How the .NET Team uses Azure Pipelines to produce Docker Images
Producing Docker images for .NET might not seem like that big of a deal. Once you’ve got a Dockerfile defined, just run “docker build“ and “docker push“ and you’re done, right? Then just rinse and repeat when new versions of .NET are released and that should be all that’s needed. Well, it’s not quite that simple.
When you factor in the number of Linux distros and Windows versions, different processor architectures, and different .NET versions, you end up with a substantial matrix of images that need to be built and published. Then consider that some images have dependencies on others which implies a specific order in which to build the images. And on top of all that, we need to ensure the images are published as quickly as possible so that customers can get their hands on newly released product versions and security fixes. Oh, and by the way, in addition to the .NET Core images we also produce .NET Core nightly images for preview releases, images for developers of .NET Core, as well as images for .NET Framework. This is starting to look a little daunting. Let’s dive into what goes into producing the .NET Docker images.

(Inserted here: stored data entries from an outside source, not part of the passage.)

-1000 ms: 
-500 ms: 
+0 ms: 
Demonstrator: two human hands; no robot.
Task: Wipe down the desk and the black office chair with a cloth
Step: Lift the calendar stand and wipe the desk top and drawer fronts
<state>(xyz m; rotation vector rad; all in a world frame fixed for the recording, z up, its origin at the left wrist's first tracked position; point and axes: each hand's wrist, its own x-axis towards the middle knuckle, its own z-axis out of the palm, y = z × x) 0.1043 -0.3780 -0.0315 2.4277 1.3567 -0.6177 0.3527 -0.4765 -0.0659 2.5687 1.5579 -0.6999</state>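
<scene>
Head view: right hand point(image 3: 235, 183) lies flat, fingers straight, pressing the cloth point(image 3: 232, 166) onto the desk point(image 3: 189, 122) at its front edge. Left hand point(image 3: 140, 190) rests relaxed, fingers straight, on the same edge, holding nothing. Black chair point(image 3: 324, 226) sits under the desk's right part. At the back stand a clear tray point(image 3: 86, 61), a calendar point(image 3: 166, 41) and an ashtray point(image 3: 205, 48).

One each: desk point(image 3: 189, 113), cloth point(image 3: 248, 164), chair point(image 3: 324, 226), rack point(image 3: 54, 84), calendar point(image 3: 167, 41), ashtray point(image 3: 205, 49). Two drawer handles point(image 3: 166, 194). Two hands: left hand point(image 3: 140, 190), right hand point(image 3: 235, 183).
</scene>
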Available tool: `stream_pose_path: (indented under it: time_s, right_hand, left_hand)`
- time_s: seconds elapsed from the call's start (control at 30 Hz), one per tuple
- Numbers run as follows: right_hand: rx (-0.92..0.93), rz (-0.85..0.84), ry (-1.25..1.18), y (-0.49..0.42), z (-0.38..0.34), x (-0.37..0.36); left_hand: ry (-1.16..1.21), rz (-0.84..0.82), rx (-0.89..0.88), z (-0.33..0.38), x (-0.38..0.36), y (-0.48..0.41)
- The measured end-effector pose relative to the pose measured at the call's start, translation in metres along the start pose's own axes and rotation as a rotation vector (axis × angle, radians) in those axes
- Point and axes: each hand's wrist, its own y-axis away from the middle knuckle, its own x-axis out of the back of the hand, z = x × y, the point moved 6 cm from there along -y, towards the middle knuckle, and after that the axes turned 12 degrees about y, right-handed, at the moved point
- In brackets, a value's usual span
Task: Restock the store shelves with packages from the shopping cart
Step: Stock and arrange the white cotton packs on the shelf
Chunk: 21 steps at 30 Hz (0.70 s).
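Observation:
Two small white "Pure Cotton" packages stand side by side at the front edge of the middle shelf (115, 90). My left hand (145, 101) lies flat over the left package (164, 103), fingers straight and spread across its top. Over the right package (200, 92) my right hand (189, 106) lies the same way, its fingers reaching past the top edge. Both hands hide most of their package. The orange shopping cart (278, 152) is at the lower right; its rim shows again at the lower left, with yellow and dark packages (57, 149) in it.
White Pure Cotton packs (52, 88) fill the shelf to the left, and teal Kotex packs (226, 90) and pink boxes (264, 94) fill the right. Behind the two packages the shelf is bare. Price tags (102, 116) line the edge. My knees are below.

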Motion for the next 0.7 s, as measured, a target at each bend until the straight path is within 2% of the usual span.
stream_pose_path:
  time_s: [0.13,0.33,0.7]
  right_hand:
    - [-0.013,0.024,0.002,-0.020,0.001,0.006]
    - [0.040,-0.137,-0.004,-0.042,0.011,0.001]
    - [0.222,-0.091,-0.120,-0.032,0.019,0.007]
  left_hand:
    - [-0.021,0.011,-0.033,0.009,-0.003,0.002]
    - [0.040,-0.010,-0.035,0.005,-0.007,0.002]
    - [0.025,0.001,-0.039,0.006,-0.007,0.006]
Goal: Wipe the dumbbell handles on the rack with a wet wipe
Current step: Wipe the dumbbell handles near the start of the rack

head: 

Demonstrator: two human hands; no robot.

To keep things “simple”, let’s just consider the Docker images for .NET Core. The same infrastructure is used amongst all the types of images we produce but keep in mind that the scope of the work is greater than described here.

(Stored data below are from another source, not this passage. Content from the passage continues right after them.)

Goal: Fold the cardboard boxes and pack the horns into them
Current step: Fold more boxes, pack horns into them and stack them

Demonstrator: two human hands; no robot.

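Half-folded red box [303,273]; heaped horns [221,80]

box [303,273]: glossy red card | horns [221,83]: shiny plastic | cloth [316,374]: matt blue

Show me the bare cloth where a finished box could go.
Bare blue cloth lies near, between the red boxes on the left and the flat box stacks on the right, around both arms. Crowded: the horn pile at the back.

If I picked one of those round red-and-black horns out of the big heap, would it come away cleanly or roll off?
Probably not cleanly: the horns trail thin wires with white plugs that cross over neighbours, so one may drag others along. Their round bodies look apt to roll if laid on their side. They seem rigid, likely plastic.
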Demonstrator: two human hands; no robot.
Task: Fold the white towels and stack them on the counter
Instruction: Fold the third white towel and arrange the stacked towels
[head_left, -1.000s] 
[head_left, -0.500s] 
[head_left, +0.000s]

The full set of .NET Core images are derived from the following matrix:
- Linux: 3 distros / 7 versions
- Windows: 4 versions
- Architectures: AMD64, ARM32, ARM64
- .NET Core: 3 versions
In total, 119 distinct images with 309 tags (281 simple and 28 shared) are being produced today. This matrix is constantly evolving as new OS and .NET versions are released.
Anatomy of our Pipeline
Our CI/CD pipeline is implemented using Azure Pipelines with the core YAML-based source located here. It’s divided into three stages: build, test, and publish. Build and test each run multiple jobs in parallel. This parallelism dramatically reduces the pipeline’s execution time from start to finish by an order of magnitude versus running the jobs sequentially.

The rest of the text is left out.